> [Required work]
Word for word, restate the records that come after this.
START Provided entries
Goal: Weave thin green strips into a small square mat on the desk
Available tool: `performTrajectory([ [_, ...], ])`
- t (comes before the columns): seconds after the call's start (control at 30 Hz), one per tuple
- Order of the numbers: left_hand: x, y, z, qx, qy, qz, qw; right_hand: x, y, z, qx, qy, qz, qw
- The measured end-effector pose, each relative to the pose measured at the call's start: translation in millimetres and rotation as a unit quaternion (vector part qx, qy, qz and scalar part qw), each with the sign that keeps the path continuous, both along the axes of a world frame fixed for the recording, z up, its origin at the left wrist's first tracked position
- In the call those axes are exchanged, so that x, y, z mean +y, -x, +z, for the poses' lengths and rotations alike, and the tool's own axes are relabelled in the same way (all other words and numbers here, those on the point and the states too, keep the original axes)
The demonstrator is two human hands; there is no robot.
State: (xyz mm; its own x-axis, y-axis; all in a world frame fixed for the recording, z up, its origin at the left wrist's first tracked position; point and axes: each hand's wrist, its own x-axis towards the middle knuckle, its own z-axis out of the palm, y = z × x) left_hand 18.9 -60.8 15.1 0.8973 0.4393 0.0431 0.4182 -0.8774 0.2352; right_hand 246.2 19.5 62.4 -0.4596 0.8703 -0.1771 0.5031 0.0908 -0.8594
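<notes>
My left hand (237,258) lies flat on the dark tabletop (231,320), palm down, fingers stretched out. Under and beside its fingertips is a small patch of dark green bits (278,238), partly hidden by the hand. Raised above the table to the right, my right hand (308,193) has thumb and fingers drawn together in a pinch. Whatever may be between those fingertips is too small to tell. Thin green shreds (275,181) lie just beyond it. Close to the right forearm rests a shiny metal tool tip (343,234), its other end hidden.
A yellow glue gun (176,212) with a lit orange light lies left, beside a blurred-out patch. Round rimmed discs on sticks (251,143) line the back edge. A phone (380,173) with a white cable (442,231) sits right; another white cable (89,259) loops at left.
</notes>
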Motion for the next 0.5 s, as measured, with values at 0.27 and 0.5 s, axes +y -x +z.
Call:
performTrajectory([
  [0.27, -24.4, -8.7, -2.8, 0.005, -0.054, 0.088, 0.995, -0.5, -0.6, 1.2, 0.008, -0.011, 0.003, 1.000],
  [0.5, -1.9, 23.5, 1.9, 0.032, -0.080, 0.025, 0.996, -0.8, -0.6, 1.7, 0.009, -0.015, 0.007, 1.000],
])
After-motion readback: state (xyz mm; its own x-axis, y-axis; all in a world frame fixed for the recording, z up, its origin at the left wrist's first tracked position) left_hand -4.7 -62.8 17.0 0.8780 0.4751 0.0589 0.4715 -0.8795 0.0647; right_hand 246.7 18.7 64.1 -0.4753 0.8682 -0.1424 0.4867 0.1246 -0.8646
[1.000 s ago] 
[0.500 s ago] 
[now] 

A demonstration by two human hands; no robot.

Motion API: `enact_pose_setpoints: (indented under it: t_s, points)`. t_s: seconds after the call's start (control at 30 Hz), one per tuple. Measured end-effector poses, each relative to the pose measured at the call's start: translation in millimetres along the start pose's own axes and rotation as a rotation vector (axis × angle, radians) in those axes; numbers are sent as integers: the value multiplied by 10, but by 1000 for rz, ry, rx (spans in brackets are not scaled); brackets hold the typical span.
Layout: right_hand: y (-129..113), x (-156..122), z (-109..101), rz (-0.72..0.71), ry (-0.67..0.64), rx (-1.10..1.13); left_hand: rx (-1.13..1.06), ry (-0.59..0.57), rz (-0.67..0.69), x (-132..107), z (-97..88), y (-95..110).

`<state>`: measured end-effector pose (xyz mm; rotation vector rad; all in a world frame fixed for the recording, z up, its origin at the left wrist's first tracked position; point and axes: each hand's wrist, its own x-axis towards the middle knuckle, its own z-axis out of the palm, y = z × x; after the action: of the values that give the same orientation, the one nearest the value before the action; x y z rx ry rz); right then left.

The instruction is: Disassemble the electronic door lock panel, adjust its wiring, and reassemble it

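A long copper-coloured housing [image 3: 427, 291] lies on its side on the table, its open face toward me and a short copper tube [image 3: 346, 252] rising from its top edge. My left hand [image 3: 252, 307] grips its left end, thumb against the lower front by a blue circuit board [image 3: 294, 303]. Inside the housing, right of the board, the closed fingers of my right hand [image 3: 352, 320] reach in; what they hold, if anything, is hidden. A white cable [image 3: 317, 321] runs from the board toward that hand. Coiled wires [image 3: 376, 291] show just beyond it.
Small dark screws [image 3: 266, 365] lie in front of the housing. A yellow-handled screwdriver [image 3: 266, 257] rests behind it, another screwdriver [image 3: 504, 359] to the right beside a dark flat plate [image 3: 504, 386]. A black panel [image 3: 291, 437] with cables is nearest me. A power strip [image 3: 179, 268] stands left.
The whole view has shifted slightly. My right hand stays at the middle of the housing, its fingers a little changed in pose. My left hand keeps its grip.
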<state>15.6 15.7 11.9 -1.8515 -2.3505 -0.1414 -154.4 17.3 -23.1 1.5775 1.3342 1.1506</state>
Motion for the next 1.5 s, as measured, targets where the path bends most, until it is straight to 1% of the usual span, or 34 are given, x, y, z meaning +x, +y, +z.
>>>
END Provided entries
> [Output below]
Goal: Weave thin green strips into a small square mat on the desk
Available tool: `performTrajectory([ [_, ...], ])`
- t (comes before the columns): seconds after the call's start (control at 30 Hz), one per tuple
- Order of the numbers: left_hand: x, y, z, qx, qy, qz, qw; right_hand: x, y, z, qx, qy, qz, qw
- The measured end-effector pose, each relative to the pose measured at the call's start: translation in millimetres and rotation as a unit quaternion (vector part qx, qy, qz and scalar part qw), each with the sign that keeps the path continuous, both along the axes of a world frame fixed for the recording, z up, its origin at the left wrist's first tracked position
- In the call those axes are exchanged, so that x, y, z mean +y, -x, +z, for the poses' lengths and rotations alike, and the tool's own axes are relabelled in the same way (all other words and numbers here, those on the point and the states too, keep the original axes)
The demonstrator is two human hands; there is no robot.
State: (xyz mm; its own x-axis, y-axis; all in a world frame fixed for the recording, z up, its origin at the left wrist's first tracked position; point and axes: each hand's wrist, its own x-axis towards the middle knuckle, its own z-axis out of the palm, y = z × x) left_hand 18.9 -60.8 15.1 0.8973 0.4393 0.0431 0.4182 -0.8774 0.2352; right_hand 246.2 19.5 62.4 -0.4596 0.8703 -0.1771 0.5031 0.0908 -0.8594
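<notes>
My left hand (237,258) lies flat on the dark tabletop (231,320), palm down, fingers stretched out. Under and beside its fingertips is a small patch of dark green bits (278,238), partly hidden by the hand. Raised above the table to the right, my right hand (308,193) has thumb and fingers drawn together in a pinch. Whatever may be between those fingertips is too small to tell. Thin green shreds (275,181) lie just beyond it. Close to the right forearm rests a shiny metal tool tip (343,234), its other end hidden.
A yellow glue gun (176,212) with a lit orange light lies left, beside a blurred-out patch. Round rimmed discs on sticks (251,143) line the back edge. A phone (380,173) with a white cable (442,231) sits right; another white cable (89,259) loops at left.
</notes>
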Motion for the next 0.5 s, as measured, with values at 0.27 and 0.5 s, axes +y -x +z.
Call:
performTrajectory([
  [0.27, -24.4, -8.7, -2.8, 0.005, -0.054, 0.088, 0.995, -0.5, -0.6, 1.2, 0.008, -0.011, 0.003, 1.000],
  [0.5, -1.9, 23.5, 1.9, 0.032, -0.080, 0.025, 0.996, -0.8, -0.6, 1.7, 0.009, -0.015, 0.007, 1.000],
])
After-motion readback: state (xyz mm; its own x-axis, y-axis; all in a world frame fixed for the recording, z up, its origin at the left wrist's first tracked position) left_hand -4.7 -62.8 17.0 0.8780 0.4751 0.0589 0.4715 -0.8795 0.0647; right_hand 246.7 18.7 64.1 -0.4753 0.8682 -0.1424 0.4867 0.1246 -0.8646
[1.000 s ago] 
[0.500 s ago] 
[now] 

A demonstration by two human hands; no robot.

Motion API: `enact_pose_setpoints: (indented under it: t_s, points)`. t_s: seconds after the call's start (control at 30 Hz), one per tuple. Measured end-effector poses, each relative to the pose measured at the call's start: translation in millimetres along the start pose's own axes and rotation as a rotation vector (axis × angle, radians) in those axes; numbers are sent as integers: the value multiplied by 10, but by 1000 for rz, ry, rx (spans in brackets are not scaled); brackets hold the typical span.
Layout: right_hand: y (-129..113), x (-156..122), z (-109..101), rz (-0.72..0.71), ry (-0.67..0.64), rx (-1.10..1.13); left_hand: rx (-1.13..1.06), ry (-0.59..0.57), rz (-0.67..0.69), x (-132..107), z (-97..88), y (-95..110).

`<state>`: measured end-effector pose (xyz mm; rotation vector rad; all in a world frame fixed for the recording, z up, its origin at the left wrist's first tracked position; point and axes: each hand's wrist, its own x-axis towards the middle knuckle, its own z-axis out of the palm, y = z × x; after the action: of the values that give the same orientation, the one nearest the value before the action; x y z rx ry rz); right then left.

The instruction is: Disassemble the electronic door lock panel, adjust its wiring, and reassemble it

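A long copper-coloured housing [image 3: 427, 291] lies on its side on the table, its open face toward me and a short copper tube [image 3: 346, 252] rising from its top edge. My left hand [image 3: 252, 307] grips its left end, thumb against the lower front by a blue circuit board [image 3: 294, 303]. Inside the housing, right of the board, the closed fingers of my right hand [image 3: 352, 320] reach in; what they hold, if anything, is hidden. A white cable [image 3: 317, 321] runs from the board toward that hand. Coiled wires [image 3: 376, 291] show just beyond it.
Small dark screws [image 3: 266, 365] lie in front of the housing. A yellow-handled screwdriver [image 3: 266, 257] rests behind it, another screwdriver [image 3: 504, 359] to the right beside a dark flat plate [image 3: 504, 386]. A black panel [image 3: 291, 437] with cables is nearest me. A power strip [image 3: 179, 268] stands left.
The whole view has shifted slightly. My right hand stays at the middle of the housing, its fingers a little changed in pose. My left hand keeps its grip.
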<state>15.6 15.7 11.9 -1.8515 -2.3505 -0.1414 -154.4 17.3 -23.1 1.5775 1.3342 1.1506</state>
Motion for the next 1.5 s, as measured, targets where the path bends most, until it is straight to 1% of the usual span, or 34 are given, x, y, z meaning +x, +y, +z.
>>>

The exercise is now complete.